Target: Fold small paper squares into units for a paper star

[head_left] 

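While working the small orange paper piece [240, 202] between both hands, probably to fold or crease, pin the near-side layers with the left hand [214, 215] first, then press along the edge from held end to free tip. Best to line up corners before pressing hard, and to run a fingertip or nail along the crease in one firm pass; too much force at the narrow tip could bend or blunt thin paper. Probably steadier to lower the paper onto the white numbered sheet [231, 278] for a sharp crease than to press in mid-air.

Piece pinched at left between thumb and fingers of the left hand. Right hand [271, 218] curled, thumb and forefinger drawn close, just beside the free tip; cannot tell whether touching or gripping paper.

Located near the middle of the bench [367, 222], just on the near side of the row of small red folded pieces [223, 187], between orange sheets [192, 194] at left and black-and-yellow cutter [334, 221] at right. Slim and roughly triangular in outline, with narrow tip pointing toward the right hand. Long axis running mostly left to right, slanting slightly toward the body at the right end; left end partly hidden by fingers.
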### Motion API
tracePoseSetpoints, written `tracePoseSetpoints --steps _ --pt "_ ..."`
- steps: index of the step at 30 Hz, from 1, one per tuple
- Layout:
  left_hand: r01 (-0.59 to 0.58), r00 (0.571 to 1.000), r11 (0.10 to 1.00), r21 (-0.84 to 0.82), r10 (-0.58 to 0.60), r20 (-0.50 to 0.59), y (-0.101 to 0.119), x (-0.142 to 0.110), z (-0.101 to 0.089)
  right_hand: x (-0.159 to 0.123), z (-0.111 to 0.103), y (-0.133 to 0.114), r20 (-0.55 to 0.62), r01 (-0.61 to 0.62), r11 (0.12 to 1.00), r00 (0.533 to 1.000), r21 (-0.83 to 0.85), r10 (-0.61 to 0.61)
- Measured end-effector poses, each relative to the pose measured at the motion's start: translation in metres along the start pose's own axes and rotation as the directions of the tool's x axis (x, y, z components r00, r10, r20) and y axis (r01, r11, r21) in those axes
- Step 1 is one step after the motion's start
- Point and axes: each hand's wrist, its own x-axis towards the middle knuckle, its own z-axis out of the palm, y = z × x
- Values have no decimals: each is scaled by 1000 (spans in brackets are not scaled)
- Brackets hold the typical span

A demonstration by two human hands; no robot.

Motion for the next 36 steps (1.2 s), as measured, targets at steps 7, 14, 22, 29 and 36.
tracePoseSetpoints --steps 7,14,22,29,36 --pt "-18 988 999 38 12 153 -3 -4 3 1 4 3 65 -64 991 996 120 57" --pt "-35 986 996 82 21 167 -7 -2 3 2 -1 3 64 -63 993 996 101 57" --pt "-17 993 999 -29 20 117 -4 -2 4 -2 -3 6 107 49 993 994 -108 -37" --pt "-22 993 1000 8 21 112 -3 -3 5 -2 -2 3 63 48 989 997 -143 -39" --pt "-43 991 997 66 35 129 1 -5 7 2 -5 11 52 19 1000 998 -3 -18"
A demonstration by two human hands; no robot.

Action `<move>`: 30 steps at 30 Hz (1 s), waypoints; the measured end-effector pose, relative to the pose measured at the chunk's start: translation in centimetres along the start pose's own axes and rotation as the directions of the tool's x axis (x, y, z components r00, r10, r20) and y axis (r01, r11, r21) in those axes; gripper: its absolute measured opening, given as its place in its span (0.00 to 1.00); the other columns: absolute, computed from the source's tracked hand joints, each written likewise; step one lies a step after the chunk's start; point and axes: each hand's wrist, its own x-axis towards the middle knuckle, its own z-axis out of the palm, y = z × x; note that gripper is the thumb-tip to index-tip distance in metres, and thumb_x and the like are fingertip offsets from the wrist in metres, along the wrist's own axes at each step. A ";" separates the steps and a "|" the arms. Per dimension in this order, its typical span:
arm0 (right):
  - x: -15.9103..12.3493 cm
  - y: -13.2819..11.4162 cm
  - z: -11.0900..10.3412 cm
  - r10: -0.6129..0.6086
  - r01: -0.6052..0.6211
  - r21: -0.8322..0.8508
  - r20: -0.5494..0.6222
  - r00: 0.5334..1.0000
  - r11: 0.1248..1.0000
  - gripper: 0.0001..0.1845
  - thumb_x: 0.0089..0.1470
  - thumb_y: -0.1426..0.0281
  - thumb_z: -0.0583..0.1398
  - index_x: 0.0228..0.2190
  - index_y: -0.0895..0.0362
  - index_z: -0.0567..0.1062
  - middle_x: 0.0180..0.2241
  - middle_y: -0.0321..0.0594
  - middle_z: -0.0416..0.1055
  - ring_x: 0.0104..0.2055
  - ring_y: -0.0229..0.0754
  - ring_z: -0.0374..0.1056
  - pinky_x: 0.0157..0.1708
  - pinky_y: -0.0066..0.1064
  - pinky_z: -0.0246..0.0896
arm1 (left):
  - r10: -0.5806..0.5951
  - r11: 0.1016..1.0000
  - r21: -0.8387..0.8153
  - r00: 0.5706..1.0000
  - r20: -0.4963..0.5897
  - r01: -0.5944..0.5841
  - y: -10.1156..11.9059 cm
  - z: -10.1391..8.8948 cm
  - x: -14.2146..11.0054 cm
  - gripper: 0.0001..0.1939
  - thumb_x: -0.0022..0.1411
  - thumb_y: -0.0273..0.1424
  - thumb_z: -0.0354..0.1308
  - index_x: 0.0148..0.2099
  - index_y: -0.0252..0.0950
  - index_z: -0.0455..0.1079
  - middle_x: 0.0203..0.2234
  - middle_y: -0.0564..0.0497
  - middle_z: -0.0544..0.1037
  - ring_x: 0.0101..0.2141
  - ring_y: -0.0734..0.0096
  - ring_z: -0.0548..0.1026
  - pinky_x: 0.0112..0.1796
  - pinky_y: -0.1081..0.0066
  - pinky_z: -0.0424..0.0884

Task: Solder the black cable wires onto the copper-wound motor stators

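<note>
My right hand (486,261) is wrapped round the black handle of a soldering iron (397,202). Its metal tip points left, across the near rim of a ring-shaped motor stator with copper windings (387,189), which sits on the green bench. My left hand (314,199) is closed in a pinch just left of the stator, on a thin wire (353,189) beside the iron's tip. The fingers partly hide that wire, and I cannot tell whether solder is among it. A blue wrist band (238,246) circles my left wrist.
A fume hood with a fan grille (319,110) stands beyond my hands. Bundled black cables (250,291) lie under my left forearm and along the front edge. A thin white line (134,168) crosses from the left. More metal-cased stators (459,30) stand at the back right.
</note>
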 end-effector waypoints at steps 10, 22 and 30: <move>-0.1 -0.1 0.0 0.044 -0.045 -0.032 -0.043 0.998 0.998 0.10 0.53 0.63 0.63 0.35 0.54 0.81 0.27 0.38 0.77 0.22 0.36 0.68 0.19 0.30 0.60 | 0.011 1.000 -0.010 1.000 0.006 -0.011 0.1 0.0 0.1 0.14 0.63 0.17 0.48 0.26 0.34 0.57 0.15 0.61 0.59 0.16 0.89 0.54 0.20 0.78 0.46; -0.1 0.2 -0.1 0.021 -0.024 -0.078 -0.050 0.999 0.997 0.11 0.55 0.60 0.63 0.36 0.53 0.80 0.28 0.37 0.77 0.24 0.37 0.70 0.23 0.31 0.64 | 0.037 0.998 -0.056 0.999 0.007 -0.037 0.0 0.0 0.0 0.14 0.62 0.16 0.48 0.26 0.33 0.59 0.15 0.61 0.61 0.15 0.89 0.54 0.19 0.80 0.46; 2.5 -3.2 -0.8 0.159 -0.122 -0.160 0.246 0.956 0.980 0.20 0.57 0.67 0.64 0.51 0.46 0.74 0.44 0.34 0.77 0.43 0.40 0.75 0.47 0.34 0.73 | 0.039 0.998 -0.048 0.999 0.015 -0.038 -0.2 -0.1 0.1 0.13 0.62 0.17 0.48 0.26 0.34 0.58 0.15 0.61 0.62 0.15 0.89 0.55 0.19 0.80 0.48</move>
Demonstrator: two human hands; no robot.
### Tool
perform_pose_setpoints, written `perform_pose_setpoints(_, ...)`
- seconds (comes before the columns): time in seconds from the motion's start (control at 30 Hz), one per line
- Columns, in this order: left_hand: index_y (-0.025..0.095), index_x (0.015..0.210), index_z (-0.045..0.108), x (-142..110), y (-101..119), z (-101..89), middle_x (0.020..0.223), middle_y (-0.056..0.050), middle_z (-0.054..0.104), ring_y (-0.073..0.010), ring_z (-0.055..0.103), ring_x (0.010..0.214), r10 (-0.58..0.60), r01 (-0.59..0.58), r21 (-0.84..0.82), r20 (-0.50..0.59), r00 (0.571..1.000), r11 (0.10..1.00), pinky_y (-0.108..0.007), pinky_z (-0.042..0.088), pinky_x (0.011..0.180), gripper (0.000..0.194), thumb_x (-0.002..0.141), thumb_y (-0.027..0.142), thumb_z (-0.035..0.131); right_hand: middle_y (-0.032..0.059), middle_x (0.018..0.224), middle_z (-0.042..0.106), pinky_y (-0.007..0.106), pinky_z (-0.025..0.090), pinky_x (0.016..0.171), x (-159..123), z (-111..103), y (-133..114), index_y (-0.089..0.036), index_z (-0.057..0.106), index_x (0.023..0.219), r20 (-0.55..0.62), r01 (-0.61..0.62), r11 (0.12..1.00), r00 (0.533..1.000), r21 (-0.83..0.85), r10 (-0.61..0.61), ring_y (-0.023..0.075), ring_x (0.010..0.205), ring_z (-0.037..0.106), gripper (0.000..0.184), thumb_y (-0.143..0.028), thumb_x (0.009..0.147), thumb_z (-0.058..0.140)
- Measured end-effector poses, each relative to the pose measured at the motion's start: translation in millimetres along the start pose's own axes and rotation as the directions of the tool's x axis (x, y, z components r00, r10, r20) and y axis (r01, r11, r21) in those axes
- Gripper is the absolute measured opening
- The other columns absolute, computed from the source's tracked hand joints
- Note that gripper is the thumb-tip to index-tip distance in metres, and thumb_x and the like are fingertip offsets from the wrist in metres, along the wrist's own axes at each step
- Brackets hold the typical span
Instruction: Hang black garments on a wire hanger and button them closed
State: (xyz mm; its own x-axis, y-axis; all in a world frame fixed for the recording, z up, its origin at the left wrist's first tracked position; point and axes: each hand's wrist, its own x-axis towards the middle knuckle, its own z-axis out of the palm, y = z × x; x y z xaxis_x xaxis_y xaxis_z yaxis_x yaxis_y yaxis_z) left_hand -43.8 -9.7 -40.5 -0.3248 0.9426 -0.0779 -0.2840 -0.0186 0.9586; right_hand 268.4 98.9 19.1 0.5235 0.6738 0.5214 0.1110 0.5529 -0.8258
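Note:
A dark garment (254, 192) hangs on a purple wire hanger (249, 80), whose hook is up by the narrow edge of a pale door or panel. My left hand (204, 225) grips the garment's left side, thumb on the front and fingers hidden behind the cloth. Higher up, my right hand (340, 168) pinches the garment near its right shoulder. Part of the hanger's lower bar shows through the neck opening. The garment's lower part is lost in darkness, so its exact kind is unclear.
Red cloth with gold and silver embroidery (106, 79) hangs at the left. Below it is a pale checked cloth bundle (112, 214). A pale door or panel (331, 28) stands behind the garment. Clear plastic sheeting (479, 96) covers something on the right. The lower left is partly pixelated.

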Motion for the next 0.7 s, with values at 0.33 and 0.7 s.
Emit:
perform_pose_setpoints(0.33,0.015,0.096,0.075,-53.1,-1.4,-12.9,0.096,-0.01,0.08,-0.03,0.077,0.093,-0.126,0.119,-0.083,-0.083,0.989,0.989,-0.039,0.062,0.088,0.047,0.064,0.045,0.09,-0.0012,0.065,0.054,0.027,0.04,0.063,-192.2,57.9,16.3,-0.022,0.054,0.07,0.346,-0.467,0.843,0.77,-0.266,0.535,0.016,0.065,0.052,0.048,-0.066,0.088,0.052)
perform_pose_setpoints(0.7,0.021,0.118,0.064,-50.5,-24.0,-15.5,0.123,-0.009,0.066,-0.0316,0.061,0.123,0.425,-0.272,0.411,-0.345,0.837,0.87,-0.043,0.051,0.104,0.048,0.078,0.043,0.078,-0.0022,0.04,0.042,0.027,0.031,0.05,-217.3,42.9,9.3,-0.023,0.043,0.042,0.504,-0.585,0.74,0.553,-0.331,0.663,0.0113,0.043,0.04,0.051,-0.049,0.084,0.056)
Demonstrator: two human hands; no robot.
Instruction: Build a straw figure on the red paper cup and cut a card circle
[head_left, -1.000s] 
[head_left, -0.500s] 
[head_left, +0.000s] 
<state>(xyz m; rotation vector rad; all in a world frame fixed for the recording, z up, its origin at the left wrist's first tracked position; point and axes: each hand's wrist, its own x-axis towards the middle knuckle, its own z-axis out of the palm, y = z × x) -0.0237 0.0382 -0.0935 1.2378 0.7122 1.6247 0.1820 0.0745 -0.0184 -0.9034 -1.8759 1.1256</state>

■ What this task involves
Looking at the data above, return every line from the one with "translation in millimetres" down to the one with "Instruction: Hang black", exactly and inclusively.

■ Result for this task
- Measured end-effector poses, each relative to the pose measured at the motion's start: translation in millimetres along the start pose's own axes and rotation as the directions of the tool's x axis (x, y, z components r00, r10, r20) and y axis (r01, r11, r21) in those axes
- Gripper is the absolute measured opening
- The other columns absolute, computed from the source's tracked hand joints
- Note that gripper is the thumb-tip to index-tip distance in metres, and thumb_x and the like are fingertip offsets from the wrist in metres, along the wrist's own axes at each step
- Brackets hold the typical span
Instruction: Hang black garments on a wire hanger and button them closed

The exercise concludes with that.